Zwischen enttäuschter Hoffnung und Verrat

(von Christoph Holbein)

Wer war dieser Mann, dessen Name der Inbegriff für Verrat ist, wer war Judas Iskarioth wirklich, der für 30 Silberlinge Jesus an seine Feinde ausgeliefert hat? Antworten auf diese Frage versucht die niederländische Autorin Lot Vekemans in ihrem Stück „Judas“ zu geben. Und Thorsten Weckherlin übersetzt die An- und Einsichten dieses Monologs in seiner Inszenierung in ein authentisches Schauspiel. Dabei kann der Regisseur voll und ganz der Präsenz und Spielfreude von Martin Bringmann vertrauen, der seiner Figur glaubhaft Leben einhaucht.

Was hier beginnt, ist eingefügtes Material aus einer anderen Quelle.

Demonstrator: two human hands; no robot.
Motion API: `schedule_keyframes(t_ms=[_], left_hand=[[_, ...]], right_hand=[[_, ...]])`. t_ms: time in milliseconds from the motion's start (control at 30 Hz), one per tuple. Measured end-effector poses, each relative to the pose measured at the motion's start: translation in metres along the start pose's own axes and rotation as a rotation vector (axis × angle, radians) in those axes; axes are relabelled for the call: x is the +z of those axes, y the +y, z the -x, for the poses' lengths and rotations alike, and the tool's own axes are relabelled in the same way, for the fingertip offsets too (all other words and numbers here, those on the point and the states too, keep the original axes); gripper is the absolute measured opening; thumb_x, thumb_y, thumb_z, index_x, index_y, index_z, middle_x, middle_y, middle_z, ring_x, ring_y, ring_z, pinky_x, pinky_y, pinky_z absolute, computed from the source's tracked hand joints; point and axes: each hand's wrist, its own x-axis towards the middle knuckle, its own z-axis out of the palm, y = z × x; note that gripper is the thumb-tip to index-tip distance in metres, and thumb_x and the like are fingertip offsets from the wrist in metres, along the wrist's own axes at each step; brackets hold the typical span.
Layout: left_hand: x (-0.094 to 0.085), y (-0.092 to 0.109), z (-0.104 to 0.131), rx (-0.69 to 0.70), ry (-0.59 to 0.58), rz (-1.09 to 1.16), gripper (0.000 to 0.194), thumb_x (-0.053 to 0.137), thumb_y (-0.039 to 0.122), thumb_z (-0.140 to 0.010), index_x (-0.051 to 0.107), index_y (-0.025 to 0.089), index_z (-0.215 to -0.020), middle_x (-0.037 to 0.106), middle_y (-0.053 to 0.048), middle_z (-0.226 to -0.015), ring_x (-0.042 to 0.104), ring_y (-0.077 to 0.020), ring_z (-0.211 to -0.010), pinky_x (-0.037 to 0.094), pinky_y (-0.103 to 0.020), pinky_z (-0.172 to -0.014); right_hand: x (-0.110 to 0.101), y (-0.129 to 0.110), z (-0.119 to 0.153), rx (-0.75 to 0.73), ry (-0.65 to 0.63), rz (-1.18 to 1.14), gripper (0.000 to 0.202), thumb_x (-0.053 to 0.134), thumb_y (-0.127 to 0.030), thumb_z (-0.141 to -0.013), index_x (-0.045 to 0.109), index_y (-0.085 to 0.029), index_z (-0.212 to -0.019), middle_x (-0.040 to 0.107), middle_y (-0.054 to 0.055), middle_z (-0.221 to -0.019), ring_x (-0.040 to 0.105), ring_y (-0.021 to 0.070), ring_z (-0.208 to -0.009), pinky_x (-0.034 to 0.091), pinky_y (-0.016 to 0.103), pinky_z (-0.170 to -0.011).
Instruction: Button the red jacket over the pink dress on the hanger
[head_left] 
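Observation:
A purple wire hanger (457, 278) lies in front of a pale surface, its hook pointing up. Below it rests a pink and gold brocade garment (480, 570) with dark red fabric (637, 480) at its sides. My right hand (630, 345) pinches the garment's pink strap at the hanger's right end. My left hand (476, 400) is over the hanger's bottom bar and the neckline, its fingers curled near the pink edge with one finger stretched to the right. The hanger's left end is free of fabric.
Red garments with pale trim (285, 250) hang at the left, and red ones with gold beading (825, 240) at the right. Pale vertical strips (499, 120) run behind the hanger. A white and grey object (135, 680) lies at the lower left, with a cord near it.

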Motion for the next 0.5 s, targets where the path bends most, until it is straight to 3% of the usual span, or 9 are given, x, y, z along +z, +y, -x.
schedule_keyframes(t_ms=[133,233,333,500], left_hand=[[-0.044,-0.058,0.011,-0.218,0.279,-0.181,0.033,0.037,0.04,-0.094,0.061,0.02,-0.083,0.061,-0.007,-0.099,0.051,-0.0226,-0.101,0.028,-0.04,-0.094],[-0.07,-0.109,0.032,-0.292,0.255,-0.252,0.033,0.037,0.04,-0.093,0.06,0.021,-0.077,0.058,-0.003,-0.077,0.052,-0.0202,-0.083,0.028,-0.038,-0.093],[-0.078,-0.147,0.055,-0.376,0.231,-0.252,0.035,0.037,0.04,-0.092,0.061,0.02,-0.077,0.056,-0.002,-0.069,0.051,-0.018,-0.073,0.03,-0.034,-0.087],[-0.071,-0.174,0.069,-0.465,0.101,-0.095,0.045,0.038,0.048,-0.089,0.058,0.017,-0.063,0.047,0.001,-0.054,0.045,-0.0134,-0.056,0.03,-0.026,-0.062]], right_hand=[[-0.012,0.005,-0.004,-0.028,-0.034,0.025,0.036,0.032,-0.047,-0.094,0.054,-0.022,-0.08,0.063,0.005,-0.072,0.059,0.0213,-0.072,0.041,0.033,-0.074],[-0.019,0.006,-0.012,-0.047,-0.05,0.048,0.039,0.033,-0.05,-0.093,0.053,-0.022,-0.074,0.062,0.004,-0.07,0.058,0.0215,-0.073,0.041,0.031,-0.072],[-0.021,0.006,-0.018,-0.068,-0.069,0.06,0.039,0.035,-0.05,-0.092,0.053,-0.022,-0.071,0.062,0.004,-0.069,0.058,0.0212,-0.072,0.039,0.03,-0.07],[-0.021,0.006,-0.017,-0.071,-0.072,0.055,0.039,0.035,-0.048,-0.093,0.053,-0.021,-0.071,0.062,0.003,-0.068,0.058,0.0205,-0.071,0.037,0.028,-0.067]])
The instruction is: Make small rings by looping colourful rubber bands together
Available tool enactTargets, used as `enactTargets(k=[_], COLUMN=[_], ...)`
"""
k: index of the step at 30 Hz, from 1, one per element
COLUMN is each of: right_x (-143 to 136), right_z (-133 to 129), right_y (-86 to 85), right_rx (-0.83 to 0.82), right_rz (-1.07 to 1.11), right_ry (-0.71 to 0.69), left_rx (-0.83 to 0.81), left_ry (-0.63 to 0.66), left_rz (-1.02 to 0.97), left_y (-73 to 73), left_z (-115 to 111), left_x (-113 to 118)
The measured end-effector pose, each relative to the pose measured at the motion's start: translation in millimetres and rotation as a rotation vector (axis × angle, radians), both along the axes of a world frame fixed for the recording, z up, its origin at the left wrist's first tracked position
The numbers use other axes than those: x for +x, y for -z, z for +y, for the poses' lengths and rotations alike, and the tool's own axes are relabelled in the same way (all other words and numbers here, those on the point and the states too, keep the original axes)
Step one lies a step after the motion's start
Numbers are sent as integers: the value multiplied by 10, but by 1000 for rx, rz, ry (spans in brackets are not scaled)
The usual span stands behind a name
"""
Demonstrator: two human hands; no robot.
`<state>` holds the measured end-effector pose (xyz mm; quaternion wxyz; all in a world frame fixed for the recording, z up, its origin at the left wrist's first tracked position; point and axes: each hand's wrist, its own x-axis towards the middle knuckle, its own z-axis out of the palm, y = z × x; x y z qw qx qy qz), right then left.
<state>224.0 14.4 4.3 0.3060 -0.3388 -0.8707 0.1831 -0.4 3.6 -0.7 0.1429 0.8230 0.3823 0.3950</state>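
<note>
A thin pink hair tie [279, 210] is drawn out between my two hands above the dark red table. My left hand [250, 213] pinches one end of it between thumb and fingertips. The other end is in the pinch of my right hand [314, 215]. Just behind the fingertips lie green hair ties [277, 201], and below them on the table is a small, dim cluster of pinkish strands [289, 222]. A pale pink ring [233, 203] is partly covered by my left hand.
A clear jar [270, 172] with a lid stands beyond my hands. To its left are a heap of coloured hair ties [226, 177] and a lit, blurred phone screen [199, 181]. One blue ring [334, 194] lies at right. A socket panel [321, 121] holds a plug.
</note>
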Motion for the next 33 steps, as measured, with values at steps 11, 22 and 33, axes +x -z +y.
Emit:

Bringmann verkörpert den Judas Iskarioth, der seine Version der Geschichte und Ereignisse vor mehr als 2000 Jahren erzählt und  von seinem Verhältnis zu Jesus und über seine enttäuschten politischen Hoffnungen berichtet, mit großer Intensität und inniger Nähe zu den Zuschauern, die er vor Beginn der Vorstellung persönlich mit einem Händeschütteln begrüßt. Barfuß und ein bisschen in Entertainer-Manier lässt der Schauspieler die Aufführung in einer lockeren Atmosphäre beginnen, um dann gleich mit einer kleinen grünen Kasse in der Hand nach demjenigen im Publikum zu fahnden, der angeblich nicht seinen Eintritt bezahlt hat. Doch so fröhlich bleibt die Inszenierung am LTT nicht. Weckherlin lässt seinen Protagonisten trotz einer gewissen Nonchalance mit Ernsthaftigkeit agieren. Bringmann geht dabei immer wieder ins Publikum und hält mit den Theaterbesuchern Zwiesprache, hält auch mal einem Zuschauer den Fuß oder drückt die Hände. Das ist gepaart mit einem kleinen, leisen Humor. Dabei lässt der Schauspieler auch die Unsicherheit und die Angst, die Judas anscheinend umgetrieben haben, erahnen. Das ist mit Dynamik und einem Steigern gestaltet. Die Dramaturgie nutzt dabei das Bühnenbild von Kay Anthony, das die Kopie des Gemäldes „Das letzte Abendmahl“ von Leonardo Da Vinci zum Hintergrund nimmt, ein Bild, das den Augenblick zeigt, nachdem Jesus verkündet hat, dass ihn einer seiner Jünger verraten wird. Judas agiert mit den Figuren des Gemäldes, tanzt mit Jesus, schmeißt einzelne Figurengruppen um, platziert sie von vorne nach hinten und umgekehrt, spielt gegen die Botschaft des Werkes an: Jesus, der Gute im Licht -  Judas, der Böse im Schatten. Das Stück von Vekemans hinterfragt die Wahrheit, stellt die überlieferte Sichtweise der Dinge in Frage. Bringmann interpretiert das mit einem unaufgeregten Mienenspiel, baut emotionale Umschwünge ein, macht Kunstpausen und kreiert Stimmungswechsel: „Ich habe an allem gezweifelt, woran ich geglaubt habe.“ Und bevor es zu Ernst wird, stimmt er ein schrilles Indianergeheul an, schaut jedem Zuschauer tief in die Augen, um herauszufinden, wer denn nun keine Eintrittskarte hat, und lässt das Publikum kurz mitsingen: „Jesus Christ looks like me.“ Das lockert das Spiel auf und sorgt für ein spezielles Timing, wenn Judas seine Haare wild um sich wirft und zu rockiger Musik die Jesus-Gemälde-Figur zur E-Gitarre umfunktioniert.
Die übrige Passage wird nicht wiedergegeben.